U.S. Rep. Phil Roe (R-TN-01) said Monday that people are working, “at an unprecedented speed,” to develop a COVID-19 vaccine, although the public might not have it for a while.
But for right now, and before the market can offer that vaccine, Roe, a physician, said different regions of the United States won’t likely recover from the virus all at once.
“You will be able to phase an opening [back] of the country. New York is going to be totally different than Johnson City or Greeneville or Mountain City. Those [areas] that don’t have high a prevalence [of COVID-19] will be able to go back to work. The thing that we want to do is to mitigate this the right way. I said this from day one when I looked at the data,” Roe said on a conference call with reporters Monday.

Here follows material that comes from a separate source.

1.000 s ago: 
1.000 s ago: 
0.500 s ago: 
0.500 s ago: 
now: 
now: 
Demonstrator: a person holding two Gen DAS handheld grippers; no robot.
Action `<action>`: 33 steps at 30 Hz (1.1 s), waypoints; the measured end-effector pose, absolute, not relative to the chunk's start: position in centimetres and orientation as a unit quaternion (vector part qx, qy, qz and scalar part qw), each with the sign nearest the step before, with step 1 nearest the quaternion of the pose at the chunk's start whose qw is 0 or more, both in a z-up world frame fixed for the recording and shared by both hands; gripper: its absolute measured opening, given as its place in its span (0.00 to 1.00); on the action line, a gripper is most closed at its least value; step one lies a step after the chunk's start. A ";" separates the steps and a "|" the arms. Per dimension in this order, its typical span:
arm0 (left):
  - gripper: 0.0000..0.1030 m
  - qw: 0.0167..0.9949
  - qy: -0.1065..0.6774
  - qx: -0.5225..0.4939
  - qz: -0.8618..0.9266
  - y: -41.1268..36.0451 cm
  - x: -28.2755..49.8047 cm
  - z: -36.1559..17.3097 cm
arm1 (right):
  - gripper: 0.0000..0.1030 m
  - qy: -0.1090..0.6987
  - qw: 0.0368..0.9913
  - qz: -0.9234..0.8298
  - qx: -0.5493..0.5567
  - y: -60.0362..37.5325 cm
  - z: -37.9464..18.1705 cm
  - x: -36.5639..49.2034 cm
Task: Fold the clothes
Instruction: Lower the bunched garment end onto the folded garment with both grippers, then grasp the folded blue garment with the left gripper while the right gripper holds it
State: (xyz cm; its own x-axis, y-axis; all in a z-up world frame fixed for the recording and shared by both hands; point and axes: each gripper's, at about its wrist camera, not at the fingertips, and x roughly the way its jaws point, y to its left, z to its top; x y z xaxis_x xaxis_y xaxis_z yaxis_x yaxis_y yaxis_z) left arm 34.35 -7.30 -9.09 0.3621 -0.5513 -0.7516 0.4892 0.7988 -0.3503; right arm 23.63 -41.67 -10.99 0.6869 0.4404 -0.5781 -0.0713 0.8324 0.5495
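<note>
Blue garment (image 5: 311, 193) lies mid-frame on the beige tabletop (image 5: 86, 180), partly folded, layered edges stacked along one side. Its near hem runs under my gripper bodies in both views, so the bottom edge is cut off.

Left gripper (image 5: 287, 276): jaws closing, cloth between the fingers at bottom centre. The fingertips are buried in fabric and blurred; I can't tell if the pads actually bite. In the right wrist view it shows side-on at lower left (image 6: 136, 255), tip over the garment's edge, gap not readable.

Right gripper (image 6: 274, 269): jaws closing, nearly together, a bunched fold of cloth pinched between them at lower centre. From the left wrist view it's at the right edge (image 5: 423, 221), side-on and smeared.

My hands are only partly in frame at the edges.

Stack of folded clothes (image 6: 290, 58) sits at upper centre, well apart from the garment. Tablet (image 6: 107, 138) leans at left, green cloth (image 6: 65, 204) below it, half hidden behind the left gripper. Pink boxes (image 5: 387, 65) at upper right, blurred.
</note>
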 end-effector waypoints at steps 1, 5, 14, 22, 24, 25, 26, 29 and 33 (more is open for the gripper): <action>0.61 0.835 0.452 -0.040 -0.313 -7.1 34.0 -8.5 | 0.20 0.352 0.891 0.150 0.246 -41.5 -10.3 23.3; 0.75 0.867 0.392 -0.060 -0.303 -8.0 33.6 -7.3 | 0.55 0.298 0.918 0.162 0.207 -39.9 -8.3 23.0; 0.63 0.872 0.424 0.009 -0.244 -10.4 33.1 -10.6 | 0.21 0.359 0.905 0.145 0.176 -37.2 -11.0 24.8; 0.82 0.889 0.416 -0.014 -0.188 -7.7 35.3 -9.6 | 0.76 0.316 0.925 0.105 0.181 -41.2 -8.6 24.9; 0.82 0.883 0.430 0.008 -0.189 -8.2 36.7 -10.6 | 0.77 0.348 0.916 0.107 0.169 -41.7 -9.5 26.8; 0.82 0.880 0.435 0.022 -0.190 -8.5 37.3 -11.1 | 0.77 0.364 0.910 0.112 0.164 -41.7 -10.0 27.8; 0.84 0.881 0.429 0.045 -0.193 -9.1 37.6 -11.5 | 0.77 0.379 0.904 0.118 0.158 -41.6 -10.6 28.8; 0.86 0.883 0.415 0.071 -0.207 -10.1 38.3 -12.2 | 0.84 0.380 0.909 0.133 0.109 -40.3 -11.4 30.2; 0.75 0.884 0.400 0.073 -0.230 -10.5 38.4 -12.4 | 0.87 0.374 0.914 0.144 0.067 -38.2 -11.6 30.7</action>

“It will be June before we are through with all of this. We will see the peak of this in two to three weeks. It will peak at different times in different places, and then it will go down. You have to get pretty far down on the downward curve because you don’t want to have a rebound of it. Once you have done that and you hope you have better treatments, then this turns out to be a seasonal issue, Then, hopefully, what we will have happen is we will have a vaccine to help us protect the ones we have not protected, but we have not built up [their] antibodies.”
Roe said researchers are in Phase One of a COVID-19 vaccine. Researchers generally need 50 patients for the first research phase and then 1,000 or more people for Phase Two, he said.
The market might have the vaccine within a year, Roe said.
As The Tennessee Star reported this month, Chinese officials have threatened to withhold life-saving medications to the United States during the coronavirus emergency.
Roe said at the time that the United States has a sizable stockpile of medication “already in the pipeline.”